### [What is being asked]
When you copy the material, keep each line exactly as it appears.
Segment Start: Provided material
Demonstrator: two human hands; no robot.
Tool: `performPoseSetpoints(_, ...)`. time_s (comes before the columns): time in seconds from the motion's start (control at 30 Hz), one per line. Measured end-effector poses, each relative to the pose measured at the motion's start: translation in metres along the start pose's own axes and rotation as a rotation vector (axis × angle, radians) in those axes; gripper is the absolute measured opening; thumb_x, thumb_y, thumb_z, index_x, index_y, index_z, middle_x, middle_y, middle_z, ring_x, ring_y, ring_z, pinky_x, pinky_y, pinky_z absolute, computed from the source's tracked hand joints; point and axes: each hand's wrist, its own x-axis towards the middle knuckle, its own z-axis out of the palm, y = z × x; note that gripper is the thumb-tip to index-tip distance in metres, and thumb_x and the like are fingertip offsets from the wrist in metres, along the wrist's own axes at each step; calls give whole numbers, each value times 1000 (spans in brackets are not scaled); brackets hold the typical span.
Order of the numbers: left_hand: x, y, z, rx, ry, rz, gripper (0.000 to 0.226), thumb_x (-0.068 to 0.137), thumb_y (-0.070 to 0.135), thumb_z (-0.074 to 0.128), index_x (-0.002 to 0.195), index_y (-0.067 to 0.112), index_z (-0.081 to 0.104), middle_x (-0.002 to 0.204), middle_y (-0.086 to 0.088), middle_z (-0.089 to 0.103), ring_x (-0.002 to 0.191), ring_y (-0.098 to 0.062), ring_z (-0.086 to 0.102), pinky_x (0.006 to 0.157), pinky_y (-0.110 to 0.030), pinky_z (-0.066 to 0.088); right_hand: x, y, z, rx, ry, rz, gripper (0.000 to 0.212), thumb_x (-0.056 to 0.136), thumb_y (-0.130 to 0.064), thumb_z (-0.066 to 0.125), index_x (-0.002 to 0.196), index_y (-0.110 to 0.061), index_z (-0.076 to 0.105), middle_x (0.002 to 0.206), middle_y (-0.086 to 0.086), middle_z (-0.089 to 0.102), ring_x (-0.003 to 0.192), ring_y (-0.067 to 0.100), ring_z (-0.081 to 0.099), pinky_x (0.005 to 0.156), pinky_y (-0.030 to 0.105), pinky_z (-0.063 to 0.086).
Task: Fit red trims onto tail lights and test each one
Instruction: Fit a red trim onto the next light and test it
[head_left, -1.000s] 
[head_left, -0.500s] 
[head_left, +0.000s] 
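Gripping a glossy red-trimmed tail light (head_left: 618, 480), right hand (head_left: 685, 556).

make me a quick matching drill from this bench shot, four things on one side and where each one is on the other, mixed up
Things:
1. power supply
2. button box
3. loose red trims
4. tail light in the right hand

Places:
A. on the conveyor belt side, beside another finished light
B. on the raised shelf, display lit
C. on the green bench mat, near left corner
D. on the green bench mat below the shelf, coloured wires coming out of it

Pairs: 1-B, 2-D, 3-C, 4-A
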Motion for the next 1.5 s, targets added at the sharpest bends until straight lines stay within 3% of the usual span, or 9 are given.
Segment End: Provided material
### [Task solution]
Demonstrator: two human hands; no robot.
Tool: `performPoseSetpoints(_, ...)`. time_s (comes before the columns): time in seconds from the motion's start (control at 30 Hz), one per line. Measured end-effector poses, each relative to the pose measured at the motion's start: translation in metres along the start pose's own axes and rotation as a rotation vector (axis × angle, radians) in those axes; gripper is the absolute measured opening; thumb_x, thumb_y, thumb_z, index_x, index_y, index_z, middle_x, middle_y, middle_z, ring_x, ring_y, ring_z, pinky_x, pinky_y, pinky_z absolute, computed from the source's tracked hand joints; point and axes: each hand's wrist, its own x-axis towards the middle knuckle, its own z-axis out of the palm, y = z × x; note that gripper is the thumb-tip to index-tip distance in metres, and thumb_x and the like are fingertip offsets from the wrist in metres, along the wrist's own axes at each step; calls give whole numbers, each value times 1000 (spans in brackets are not scaled); brackets hold the typical span.
Order of the numbers: left_hand: x, y, z, rx, ry, rz, gripper (0.000 to 0.226), thumb_x (-0.068 to 0.137), thumb_y (-0.070 to 0.135), thumb_z (-0.074 to 0.128), index_x (-0.002 to 0.195), index_y (-0.067 to 0.112), index_z (-0.081 to 0.104), middle_x (-0.002 to 0.204), middle_y (-0.086 to 0.088), middle_z (-0.089 to 0.103), ring_x (-0.002 to 0.191), ring_y (-0.098 to 0.062), ring_z (-0.086 to 0.102), pinky_x (0.006 to 0.157), pinky_y (-0.110 to 0.030), pinky_z (-0.066 to 0.088); right_hand: x, y, z, rx, ry, rz, gripper (0.000 to 0.212), thumb_x (-0.056 to 0.136), thumb_y (-0.130 to 0.064), thumb_z (-0.066 to 0.125), index_x (-0.002 to 0.196), index_y (-0.110 to 0.061), index_z (-0.076 to 0.105), middle_x (0.002 to 0.206), middle_y (-0.086 to 0.086), middle_z (-0.089 to 0.102), ring_x (-0.003 to 0.192), ring_y (-0.067 to 0.100), ring_z (-0.081 to 0.099), pinky_x (0.005 to 0.156), pinky_y (-0.030 to 0.105), pinky_z (-0.063 to 0.086).
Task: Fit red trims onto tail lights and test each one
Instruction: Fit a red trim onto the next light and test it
[head_left, -1.000s] 
[head_left, -0.500s] 
[head_left, +0.000s] 
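Gripping a glossy red-trimmed tail light (head_left: 618, 480), right hand (head_left: 685, 556).

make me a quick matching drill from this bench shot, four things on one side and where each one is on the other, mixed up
Things:
1. power supply
2. button box
3. loose red trims
4. tail light in the right hand

Places:
A. on the conveyor belt side, beside another finished light
B. on the raised shelf, display lit
C. on the green bench mat, near left corner
D. on the green bench mat below the shelf, coloured wires coming out of it

Pairs: 1-B, 2-D, 3-C, 4-A
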Motion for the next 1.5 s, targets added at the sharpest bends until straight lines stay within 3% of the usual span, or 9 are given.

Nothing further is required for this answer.